Take the material below and extract the lines from the one with "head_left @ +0" through the one with "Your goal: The", word for word, without pictures.

====================

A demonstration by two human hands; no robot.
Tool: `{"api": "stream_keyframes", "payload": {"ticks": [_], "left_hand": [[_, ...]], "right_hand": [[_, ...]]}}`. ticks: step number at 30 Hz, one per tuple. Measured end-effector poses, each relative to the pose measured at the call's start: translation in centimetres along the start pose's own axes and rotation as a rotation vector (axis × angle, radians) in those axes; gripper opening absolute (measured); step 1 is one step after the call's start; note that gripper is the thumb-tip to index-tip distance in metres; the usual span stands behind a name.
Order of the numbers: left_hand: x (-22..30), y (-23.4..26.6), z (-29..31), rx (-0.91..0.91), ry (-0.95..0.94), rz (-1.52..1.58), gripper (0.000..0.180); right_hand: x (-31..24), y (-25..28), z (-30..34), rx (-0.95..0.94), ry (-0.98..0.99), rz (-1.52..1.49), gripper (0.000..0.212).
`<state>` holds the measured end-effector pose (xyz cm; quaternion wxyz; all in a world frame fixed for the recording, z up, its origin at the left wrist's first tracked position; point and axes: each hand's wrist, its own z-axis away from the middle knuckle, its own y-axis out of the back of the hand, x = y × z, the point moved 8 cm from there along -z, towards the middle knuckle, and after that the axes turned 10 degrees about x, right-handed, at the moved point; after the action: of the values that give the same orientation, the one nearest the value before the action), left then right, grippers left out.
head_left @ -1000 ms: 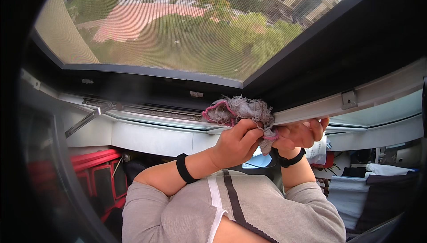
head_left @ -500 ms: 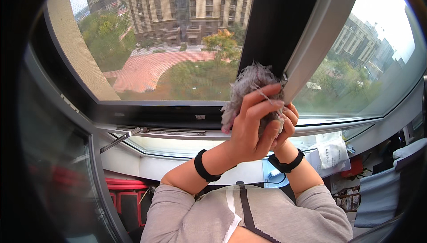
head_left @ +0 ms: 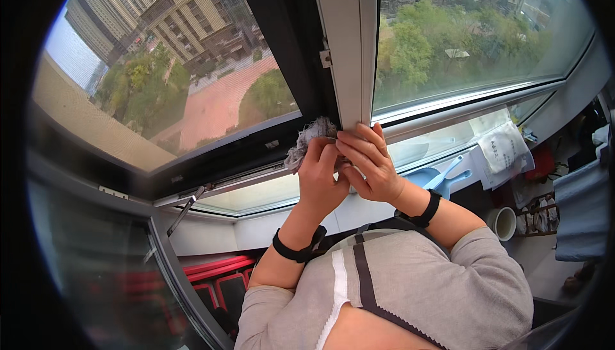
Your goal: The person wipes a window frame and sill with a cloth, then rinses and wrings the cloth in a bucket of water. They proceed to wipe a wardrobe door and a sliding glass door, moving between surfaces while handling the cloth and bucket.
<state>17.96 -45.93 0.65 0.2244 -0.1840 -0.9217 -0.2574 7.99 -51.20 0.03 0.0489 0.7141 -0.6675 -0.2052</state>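
A shaggy grey rag [head_left: 309,140] is bunched at the lower corner where the black window frame [head_left: 224,151] meets the white upright post [head_left: 351,42]. My left hand [head_left: 321,175] is closed on the rag, its fingers curled over the near side. Right beside it, my right hand [head_left: 375,165] has its fingers bent together against the foot of the post, with thumb and fingertips at the rag's right edge. Part of the rag is hidden under both hands. A black band circles each wrist.
An open window sash [head_left: 157,254] stands at the left, with a metal stay arm [head_left: 184,212]. Below the right pane lie a blue dustpan [head_left: 442,177] and a white printed bag [head_left: 506,148]. A pale bucket [head_left: 501,223] and a hanging blue cloth [head_left: 582,190] are further right.
My hands have lowered with the rag, from in front of the frame to its bottom corner. The view has turned and shifted, bringing the bucket and dustpan into sight.
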Motion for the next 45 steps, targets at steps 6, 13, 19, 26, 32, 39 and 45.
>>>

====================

▶ [Written response]
head_left @ +0 ms: 
Your goal: The person wipes a window frame and sill with a cloth, then rinses and wrings the cloth in a bucket of water. They proceed to wipe a wardrobe door and a sliding glass door, moving between surfaces while handling the cloth and bucket.

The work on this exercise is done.